A Review of The Moral Case for FossilFuels, Alex Epstein (2014, 256 pages), as published in Alternatives Journal, December, 2015, by Andrew Welch.
Alex Epstein wants to shake up the way that
we think about fossil fuels and challenge what behaviours we consider moral and
immoral. In his book The Moral Case
for Fossil Fuels, he proposes reframing the conflict of environmentalists
versus the hydrocarbon industry. It’s
not a question of fossil fuel usage being good or bad – it’s a question of what
standard of value we are using to judge it.
I agree.
The author is a self-labeled humanist – a term he uses to describe
someone who “treats the rest of nature as something to use for his benefit; the
nonhumanist treats the rest of nature
as something that must be served.” What
may at first appear to be conceit actually makes sense if we look deep enough
inside the value system of most humans.
He argues that we should all hold human life as our one and only
standard of value.
I believe this is a must-read book for
environmentalists and climate change activists, but it won’t be an easy
read.

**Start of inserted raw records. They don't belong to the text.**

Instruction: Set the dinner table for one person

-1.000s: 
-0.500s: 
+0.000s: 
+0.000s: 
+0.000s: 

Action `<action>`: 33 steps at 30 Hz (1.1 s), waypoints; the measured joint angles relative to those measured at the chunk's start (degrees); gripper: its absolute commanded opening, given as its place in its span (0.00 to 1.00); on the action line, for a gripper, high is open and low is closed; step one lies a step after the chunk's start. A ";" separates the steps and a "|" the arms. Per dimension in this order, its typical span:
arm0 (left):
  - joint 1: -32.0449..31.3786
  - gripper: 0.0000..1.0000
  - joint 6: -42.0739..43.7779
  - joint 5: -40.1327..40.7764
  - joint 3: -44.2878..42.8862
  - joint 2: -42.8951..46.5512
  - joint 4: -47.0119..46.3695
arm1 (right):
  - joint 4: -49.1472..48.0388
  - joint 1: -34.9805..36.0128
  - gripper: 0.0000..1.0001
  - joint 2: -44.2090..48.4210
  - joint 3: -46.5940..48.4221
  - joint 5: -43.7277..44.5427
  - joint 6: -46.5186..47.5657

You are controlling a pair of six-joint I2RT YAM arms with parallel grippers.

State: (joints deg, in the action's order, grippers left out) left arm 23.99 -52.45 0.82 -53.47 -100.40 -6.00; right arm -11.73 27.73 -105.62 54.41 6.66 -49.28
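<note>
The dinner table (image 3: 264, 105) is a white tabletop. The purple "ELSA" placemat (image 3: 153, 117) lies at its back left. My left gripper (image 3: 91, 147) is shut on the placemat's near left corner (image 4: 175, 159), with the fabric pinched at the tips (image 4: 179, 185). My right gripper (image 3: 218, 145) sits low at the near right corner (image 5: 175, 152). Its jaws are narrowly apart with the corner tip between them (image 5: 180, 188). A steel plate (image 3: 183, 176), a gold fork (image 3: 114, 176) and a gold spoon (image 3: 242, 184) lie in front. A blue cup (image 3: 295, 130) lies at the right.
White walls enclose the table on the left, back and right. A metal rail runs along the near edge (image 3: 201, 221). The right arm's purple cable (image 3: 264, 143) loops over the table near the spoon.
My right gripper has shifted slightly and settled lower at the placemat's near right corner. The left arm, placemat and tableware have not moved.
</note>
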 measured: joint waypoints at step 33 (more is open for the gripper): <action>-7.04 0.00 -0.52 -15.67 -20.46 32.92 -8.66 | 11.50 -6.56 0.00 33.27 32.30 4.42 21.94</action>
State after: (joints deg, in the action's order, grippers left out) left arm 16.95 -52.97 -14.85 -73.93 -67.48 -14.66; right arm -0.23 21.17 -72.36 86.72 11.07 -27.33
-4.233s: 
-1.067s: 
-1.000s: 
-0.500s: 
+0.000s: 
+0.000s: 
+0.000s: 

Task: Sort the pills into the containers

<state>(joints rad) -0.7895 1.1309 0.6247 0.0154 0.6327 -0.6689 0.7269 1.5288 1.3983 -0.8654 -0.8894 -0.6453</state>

Firstly, it’s hard to read
anything that contradicts your strongly-held beliefs; however, questioning
those beliefs is essential to gaining a truly balanced perspective. Secondly, Epstein clearly targets an audience
on the totally opposite end of the spectrum, opening with ‘proving’ that all
the so-called ‘experts’ preaching the
supposed detrimental impacts of
rampant fossil fuel consumption are dead wrong and always have been. (The ironic single-quotes and sneering
italics are his frequent literary devices, not mine.) Thirdly, although he conveniently lists the
most common logical fallacies that surface in this debate, he happily (and
frustratingly) employs each one in his own arguments.
Epstein is a practical philosopher and that’s
where he shines. He’s not a scientist,
and when he attempts to take on science, his misuse and misrepresentation of
statistics and data is unmistakable and shoddy.
Like every other non-scientist (and, sadly, some scientists) he chooses
policy-based evidence over evidence-based policy. To be fair, it’s a habit all humans have:
being blind to evidence that contradicts our beliefs. Furthermore, he does also present facts that
many activists choose not to see.
However, he’s also happy to make up his own, such as “if there is no
equal or superior alternative, then any government action against fossil fuels
… is a guaranteed early death sentence
for bill ions.”
The book is highly critical of mainstream
thought leaders because they’re always preaching the costs of fossil fuels and
never the benefits. This is quite true,
and while the reason might be not so much a bias as a tacit acceptance that
such benefits go without saying, if we don’t consciously consider them, it may
well skew our perspective. Fossil fuels
have made near-miraculous contributions to our standard of living in the last
two centuries, and anyone who says we should stop using them needs to have
their arguments seriously questioned.
Fair enough.
Accepting that there are errors and bias on
both sides, I’d rather review the essence of his argument – that being, in his
words: “Mankind’s use of fossil fuels is
supremely virtuous – because human life is the standard of value, and because
using fossil fuels transforms our environment to make it wonderful for human
life.” And consequently, we should burn
more, not less.
The problem is the standard he has chosen
to judge our morality as a species. He
may be a humanist, but his goodness indicators are entirely quantitative measures:
More people, living more years, earning more money, to buy more stuff –
all good. For example, the only scale he
uses (repeatedly) to measure safety is number of deaths (including life
expectancy and infant mortality) – never health. Happiness?
Quality of life versus standard of living? Those he avoids entirely. By his singular measure of success, a planet
with 120 bill ion extravagant consumers, living 150 years each should be a
stunningly better place for all (all humans, that is). It’s a deeply-flawed more-is-always-better
approach for an author who claims to be writing about morality.